_Directions_
Only the lines from the start of the entries up to and including the line with "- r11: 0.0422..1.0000" should be written out, exactly as they stand.

#### Raw data

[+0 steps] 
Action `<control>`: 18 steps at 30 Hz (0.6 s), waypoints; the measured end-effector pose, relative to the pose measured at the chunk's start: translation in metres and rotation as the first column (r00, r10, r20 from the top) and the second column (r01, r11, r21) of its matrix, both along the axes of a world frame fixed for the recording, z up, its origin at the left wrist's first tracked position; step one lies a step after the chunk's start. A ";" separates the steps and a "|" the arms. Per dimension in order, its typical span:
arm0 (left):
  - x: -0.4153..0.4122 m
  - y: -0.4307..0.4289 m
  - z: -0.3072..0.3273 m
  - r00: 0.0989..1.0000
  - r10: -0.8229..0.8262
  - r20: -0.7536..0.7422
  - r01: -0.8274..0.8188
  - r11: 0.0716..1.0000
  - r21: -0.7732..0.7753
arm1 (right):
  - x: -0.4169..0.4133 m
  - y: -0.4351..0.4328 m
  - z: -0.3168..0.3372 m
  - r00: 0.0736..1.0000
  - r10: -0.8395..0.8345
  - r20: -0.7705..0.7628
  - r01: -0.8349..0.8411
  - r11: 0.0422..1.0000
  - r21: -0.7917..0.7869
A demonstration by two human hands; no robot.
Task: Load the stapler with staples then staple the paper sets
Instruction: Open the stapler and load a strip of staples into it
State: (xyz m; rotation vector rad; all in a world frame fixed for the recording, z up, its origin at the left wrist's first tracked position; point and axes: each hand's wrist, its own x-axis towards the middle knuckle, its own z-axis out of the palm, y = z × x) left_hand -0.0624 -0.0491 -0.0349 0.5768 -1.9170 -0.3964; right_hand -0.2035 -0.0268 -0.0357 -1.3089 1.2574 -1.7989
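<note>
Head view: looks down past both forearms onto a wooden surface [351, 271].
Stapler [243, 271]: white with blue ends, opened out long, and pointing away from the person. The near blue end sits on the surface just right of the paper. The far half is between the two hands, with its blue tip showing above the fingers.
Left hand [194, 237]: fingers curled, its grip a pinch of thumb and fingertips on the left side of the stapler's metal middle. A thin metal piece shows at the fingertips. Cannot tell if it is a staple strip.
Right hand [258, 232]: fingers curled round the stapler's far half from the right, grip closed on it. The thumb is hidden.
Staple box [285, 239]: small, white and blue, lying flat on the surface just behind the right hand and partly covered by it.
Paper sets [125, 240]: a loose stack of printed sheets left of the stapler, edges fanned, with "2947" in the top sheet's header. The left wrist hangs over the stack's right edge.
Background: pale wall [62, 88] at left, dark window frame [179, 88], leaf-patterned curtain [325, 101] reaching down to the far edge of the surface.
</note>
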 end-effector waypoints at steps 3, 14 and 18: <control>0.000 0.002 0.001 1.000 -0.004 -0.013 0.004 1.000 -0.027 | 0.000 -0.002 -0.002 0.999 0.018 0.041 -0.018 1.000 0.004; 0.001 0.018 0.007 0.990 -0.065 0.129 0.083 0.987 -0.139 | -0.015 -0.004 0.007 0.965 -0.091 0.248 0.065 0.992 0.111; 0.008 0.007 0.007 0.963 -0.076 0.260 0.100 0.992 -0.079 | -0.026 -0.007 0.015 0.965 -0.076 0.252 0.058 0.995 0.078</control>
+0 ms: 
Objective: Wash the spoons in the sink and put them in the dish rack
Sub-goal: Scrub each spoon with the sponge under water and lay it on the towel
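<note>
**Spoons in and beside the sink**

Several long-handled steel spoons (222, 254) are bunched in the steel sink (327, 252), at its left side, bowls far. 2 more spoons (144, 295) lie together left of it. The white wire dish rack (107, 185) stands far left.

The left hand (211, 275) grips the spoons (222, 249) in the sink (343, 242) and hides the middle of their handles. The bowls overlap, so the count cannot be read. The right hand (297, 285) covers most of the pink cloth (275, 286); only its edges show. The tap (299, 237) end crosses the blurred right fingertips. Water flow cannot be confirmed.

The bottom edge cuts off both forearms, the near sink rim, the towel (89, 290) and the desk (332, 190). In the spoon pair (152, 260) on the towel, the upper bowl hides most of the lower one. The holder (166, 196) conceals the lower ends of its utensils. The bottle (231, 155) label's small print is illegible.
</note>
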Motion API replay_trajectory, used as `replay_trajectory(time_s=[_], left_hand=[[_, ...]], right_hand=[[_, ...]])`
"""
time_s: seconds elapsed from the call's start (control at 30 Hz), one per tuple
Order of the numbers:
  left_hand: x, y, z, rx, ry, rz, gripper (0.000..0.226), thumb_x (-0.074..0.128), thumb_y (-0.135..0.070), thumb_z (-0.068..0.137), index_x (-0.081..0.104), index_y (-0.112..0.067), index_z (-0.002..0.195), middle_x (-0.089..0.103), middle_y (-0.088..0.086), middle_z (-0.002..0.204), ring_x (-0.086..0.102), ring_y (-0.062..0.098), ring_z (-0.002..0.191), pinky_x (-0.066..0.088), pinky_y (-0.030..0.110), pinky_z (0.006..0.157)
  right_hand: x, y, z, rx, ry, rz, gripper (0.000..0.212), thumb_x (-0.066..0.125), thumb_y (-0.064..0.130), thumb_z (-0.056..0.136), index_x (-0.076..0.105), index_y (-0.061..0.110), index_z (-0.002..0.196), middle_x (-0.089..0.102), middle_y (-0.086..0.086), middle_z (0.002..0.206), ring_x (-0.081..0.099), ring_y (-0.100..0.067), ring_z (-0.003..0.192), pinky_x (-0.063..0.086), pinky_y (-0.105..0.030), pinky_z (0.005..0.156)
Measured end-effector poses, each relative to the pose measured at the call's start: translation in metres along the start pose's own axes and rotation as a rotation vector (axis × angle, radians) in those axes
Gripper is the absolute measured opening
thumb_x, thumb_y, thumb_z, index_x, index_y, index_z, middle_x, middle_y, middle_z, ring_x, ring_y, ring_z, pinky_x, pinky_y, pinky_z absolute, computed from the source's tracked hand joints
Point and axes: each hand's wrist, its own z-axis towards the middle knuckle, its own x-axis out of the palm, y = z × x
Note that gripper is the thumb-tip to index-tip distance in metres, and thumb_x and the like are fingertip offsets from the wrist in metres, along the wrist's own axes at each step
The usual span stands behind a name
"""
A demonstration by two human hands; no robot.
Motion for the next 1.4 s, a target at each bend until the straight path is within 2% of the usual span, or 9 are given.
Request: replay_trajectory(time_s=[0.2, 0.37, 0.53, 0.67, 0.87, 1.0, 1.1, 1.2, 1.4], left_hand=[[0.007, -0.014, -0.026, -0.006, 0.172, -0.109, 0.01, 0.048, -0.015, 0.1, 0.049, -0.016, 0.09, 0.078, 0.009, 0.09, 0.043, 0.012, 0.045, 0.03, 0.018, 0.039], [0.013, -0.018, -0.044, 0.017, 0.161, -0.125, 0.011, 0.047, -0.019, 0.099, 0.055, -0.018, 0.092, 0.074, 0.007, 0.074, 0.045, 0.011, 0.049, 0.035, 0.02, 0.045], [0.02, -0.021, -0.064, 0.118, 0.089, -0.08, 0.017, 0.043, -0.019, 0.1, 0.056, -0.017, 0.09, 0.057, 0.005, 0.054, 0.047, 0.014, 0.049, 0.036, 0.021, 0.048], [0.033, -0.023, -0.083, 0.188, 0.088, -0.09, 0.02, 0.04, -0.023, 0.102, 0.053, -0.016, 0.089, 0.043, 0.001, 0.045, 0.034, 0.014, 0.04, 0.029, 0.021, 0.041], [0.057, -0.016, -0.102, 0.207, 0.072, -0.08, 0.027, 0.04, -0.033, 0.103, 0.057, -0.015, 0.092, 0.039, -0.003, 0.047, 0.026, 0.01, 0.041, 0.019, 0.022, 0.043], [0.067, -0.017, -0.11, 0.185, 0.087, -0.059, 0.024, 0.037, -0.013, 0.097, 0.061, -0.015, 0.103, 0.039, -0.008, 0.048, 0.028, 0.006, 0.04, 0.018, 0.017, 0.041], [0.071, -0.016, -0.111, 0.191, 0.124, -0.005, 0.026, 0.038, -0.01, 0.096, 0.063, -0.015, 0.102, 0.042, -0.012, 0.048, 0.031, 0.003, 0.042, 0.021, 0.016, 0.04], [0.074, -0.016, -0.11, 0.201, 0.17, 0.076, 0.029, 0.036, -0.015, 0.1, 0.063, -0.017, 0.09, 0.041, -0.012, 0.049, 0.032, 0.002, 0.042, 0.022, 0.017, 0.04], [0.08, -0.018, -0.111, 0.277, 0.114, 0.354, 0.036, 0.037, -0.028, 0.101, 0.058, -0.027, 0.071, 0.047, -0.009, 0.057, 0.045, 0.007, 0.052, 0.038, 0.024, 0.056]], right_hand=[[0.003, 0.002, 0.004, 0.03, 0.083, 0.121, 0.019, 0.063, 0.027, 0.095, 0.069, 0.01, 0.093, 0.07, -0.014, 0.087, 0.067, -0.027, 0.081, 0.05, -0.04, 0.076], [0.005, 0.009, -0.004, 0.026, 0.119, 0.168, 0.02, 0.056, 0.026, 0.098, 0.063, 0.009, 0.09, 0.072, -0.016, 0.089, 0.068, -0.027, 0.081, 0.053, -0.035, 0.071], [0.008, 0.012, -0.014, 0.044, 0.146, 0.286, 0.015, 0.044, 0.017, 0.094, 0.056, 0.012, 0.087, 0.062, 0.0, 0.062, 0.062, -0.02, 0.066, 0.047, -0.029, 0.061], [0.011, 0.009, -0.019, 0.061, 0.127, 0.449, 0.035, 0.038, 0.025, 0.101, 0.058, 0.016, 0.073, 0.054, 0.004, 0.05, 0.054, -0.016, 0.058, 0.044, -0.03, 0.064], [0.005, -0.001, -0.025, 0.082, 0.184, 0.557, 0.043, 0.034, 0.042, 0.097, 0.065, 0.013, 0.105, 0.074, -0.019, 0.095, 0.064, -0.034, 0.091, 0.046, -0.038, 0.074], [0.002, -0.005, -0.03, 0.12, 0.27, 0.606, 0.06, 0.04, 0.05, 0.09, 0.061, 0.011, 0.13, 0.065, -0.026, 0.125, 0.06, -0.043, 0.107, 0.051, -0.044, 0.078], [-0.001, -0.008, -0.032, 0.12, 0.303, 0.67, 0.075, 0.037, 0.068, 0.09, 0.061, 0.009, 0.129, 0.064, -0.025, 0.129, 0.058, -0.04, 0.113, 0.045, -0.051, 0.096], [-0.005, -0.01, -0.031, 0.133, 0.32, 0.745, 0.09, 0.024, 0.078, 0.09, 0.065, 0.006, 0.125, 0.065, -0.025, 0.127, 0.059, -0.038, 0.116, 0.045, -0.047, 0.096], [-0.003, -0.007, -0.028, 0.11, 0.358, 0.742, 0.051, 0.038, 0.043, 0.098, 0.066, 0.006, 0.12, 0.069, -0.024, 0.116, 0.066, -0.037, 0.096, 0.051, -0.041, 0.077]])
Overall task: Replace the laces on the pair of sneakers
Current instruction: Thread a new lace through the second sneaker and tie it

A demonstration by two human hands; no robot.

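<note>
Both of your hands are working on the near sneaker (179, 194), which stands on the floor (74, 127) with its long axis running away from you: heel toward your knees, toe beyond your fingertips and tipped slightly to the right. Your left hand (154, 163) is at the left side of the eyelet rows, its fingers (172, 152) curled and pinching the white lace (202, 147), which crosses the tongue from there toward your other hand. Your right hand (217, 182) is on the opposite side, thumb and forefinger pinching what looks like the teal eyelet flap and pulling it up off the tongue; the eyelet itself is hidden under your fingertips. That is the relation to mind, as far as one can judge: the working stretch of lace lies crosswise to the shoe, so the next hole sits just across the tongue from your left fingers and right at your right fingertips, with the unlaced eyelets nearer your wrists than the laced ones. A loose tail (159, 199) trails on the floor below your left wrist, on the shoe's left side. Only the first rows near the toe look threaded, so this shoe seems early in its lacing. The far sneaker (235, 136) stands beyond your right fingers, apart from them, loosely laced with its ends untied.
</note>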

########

_Your solution_
[+0 steps] 
Action `<control>`: 18 steps at 30 Hz (0.6 s), waypoints; the measured end-effector pose, relative to the pose measured at the chunk's start: translation in metres and rotation as the first column (r00, r10, r20 from the top) and the second column (r01, r11, r21) of its matrix, both along the axes of a world frame fixed for the recording, z up, its origin at the left wrist's first tracked position; step one lies a step after the chunk's start. A ";" separates the steps and a "|" the arms. Per dimension in order, its typical span:
arm0 (left):
  - x: -0.4153..0.4122 m
  - y: -0.4307..0.4289 m
  - z: -0.3072..0.3273 m
  - r00: 0.0989..1.0000
  - r10: -0.8229..0.8262
  - r20: -0.7536..0.7422
  - r01: -0.8274..0.8188
  - r11: 0.0716..1.0000
  - r21: -0.7732..0.7753
arm1 (right):
  - x: -0.4169..0.4133 m
  - y: -0.4351..0.4328 m
  - z: -0.3168..0.3372 m
  - r00: 0.0736..1.0000
  - r10: -0.8395..0.8345
  - r20: -0.7705..0.7628
  - r01: -0.8349..0.8411
  - r11: 0.0422..1.0000

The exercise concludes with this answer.